(AVAILABLE DATA):
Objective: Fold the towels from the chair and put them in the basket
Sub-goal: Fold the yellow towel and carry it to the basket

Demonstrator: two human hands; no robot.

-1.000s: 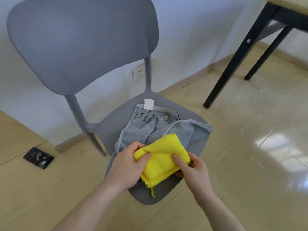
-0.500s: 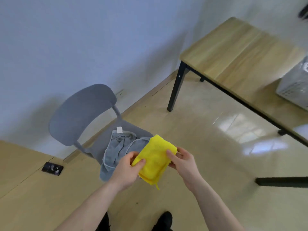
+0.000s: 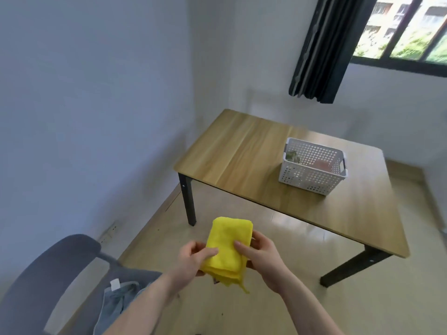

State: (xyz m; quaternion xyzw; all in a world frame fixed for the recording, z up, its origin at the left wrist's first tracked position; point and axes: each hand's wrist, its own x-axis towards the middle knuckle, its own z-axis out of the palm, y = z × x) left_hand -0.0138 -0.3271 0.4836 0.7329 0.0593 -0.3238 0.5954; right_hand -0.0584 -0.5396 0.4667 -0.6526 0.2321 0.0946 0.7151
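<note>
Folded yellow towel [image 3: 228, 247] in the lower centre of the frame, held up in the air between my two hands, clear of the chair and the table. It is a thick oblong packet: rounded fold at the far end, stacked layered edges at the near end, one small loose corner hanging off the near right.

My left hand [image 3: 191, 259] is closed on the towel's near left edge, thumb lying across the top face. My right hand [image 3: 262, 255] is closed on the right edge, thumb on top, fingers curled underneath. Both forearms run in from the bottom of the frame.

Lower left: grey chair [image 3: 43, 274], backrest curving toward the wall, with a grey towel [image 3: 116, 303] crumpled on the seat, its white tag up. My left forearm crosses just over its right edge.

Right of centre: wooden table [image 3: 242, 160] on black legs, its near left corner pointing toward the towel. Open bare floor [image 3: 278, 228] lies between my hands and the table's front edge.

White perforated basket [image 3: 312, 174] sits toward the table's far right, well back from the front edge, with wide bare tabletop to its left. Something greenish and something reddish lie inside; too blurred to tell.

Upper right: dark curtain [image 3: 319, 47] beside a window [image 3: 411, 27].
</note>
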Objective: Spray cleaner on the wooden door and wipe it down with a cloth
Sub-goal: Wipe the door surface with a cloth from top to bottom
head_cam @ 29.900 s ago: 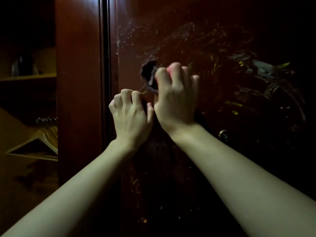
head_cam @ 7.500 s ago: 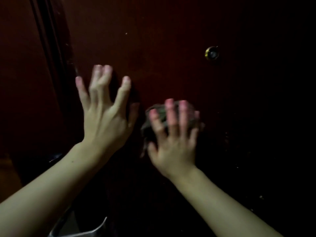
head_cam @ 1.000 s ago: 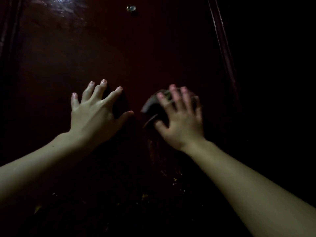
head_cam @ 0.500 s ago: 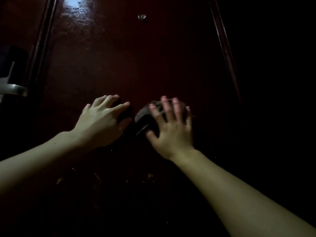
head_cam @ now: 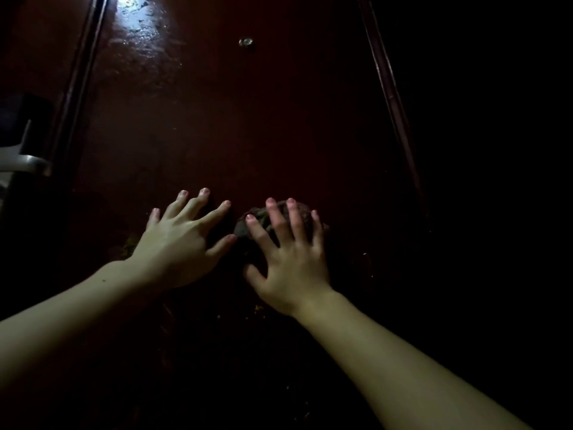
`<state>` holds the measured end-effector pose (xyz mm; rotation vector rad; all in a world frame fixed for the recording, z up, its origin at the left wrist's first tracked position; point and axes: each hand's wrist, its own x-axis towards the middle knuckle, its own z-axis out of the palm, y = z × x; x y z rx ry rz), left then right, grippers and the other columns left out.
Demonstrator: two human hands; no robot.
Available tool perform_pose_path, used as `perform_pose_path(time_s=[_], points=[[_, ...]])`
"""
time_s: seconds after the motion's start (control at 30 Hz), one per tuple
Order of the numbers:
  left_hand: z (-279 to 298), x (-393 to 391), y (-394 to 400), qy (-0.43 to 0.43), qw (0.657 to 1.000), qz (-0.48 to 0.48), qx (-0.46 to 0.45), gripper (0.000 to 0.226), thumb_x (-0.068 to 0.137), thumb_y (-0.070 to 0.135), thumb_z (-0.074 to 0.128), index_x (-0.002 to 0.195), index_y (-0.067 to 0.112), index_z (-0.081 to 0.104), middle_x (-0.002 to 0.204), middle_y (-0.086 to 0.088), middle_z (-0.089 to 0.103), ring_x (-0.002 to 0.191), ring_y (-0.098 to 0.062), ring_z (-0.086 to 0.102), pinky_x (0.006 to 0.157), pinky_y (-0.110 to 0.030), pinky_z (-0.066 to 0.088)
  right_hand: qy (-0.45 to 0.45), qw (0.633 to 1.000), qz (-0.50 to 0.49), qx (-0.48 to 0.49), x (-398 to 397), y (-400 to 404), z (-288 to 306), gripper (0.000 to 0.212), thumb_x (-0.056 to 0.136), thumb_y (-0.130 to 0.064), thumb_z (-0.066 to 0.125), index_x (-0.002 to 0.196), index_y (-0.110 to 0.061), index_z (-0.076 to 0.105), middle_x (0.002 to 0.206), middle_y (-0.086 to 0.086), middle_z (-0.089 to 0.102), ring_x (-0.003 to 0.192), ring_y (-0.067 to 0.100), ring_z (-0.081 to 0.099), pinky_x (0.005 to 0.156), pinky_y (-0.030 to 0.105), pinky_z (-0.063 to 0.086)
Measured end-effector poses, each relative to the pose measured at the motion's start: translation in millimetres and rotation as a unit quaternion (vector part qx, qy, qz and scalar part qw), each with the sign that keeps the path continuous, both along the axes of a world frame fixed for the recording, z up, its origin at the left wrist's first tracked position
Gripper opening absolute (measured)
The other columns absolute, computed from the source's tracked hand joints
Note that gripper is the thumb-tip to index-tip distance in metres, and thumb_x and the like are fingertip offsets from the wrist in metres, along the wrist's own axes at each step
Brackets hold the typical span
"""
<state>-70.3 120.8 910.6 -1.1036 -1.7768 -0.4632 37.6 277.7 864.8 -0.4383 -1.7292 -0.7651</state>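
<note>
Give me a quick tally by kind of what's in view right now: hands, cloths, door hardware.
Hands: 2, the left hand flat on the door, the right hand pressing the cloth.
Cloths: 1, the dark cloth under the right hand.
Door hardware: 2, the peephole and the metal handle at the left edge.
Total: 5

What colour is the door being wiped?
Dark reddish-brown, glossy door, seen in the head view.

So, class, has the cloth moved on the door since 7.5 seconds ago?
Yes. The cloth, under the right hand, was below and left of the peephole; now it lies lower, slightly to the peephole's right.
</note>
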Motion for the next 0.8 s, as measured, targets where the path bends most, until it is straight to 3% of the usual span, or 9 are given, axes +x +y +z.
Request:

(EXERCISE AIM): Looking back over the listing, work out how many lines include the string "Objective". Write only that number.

(RESULT OF THIS TASK): 2